The Smishing Triad, a cybercriminal group based in China, has emerged as a significant threat due to its global-scale smishing campaign and its notorious involvement in numerous cybercrimes in the past.
This dangerous smishing group is now targeting citizens in the US and UK as part of its ongoing cybercrime campaigns.
Step-by-Step: How the Smishing Triad Executes Its Scams:
-They send fraudulent text messages claiming unpaid toll bills or payment requests related to toll services such as FasTrak, E-ZPass , I-Pass.
-These threat actors impersonate to the extent that it is pretty impossible recognize them. How do they do that? They spoof the legitimate sender’s ID to make it appear exactly like the genuine one.
-They also take advantage of messaging applications such as SMS, iMessage, and other instant messaging services that lack adequate security measures, using them to deliver phishing messages to their targets.
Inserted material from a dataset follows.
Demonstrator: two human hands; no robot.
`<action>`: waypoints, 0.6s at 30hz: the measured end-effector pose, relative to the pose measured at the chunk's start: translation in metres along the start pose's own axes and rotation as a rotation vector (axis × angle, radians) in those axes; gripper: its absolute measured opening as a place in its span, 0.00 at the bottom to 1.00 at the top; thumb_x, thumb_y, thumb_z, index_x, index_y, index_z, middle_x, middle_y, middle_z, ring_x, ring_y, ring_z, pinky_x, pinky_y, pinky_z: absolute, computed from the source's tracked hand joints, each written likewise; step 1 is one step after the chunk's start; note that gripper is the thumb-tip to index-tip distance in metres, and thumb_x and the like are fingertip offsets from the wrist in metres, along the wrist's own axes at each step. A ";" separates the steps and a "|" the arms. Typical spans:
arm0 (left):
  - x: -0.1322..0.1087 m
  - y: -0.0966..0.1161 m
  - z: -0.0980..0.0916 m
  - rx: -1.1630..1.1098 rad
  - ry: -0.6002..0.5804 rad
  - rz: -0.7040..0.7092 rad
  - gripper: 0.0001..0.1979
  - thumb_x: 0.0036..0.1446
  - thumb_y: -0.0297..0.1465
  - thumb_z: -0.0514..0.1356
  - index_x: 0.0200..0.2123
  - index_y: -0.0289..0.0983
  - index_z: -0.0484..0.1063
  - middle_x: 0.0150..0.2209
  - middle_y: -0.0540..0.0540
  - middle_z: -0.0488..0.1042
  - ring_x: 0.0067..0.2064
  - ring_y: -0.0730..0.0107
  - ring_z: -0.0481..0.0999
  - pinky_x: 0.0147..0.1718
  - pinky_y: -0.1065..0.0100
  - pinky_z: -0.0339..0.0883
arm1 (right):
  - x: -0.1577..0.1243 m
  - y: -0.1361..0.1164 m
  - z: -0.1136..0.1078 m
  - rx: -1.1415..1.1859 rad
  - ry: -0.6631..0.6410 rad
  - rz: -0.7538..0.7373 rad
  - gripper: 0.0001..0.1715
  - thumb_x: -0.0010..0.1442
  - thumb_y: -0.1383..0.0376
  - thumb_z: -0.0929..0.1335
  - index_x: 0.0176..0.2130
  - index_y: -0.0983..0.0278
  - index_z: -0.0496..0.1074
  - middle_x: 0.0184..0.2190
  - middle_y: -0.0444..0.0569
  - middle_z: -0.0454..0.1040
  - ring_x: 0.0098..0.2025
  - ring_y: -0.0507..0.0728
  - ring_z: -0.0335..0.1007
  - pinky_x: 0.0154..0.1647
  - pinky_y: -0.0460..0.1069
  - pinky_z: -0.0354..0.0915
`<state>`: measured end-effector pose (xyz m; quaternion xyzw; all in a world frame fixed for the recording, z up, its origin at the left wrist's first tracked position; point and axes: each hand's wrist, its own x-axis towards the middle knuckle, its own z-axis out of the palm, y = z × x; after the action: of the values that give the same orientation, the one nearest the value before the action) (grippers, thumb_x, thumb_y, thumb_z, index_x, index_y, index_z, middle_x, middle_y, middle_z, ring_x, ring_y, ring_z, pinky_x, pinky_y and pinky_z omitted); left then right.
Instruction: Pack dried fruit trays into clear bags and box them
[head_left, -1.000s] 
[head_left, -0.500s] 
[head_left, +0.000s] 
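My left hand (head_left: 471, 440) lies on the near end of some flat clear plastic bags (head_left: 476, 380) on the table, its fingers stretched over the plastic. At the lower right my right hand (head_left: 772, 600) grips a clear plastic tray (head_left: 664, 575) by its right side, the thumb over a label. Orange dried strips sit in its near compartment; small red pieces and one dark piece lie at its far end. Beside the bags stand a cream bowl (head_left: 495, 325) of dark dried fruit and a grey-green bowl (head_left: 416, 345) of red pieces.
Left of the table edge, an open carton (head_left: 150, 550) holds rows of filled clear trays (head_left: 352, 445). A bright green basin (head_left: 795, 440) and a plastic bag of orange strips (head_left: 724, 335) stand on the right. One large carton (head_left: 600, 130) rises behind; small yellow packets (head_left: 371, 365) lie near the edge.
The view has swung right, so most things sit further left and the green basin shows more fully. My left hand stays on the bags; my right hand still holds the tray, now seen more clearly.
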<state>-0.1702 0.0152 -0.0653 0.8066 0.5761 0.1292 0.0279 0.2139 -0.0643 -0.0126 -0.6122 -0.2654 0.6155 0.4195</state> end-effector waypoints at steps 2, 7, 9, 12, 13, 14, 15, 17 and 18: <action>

-Victims usually have more faith on these application than email. These messages are crafted in such a way to create a sense of urgency or fear, which can prompt the victim to click on the link in an attempt to quickly resolve the issue.
-In the message, they demand payment for allegedly unpaid tolls. Upon clicking the link, it prompts the user to enter personal details, which are then exploited or sold on the dark web.
-These criminals also use underground bulk messaging services to send IMs in order to target millions of users.
How to be safe:
- If you receive a message that seems to be from any service provider, contact them via their official number
- Also make sure their notification is legitimate, no matter how genuine the message may seem.
- Do not click on any link provided by these messages.
- Use built-in Spam filters and message blocking to minimize smishing attempts.
- Immediately report any suspicious messages to law enforcement and the relevant service providers.
Above steps can significantly protect you from being a victim of smishing attack and your personal information.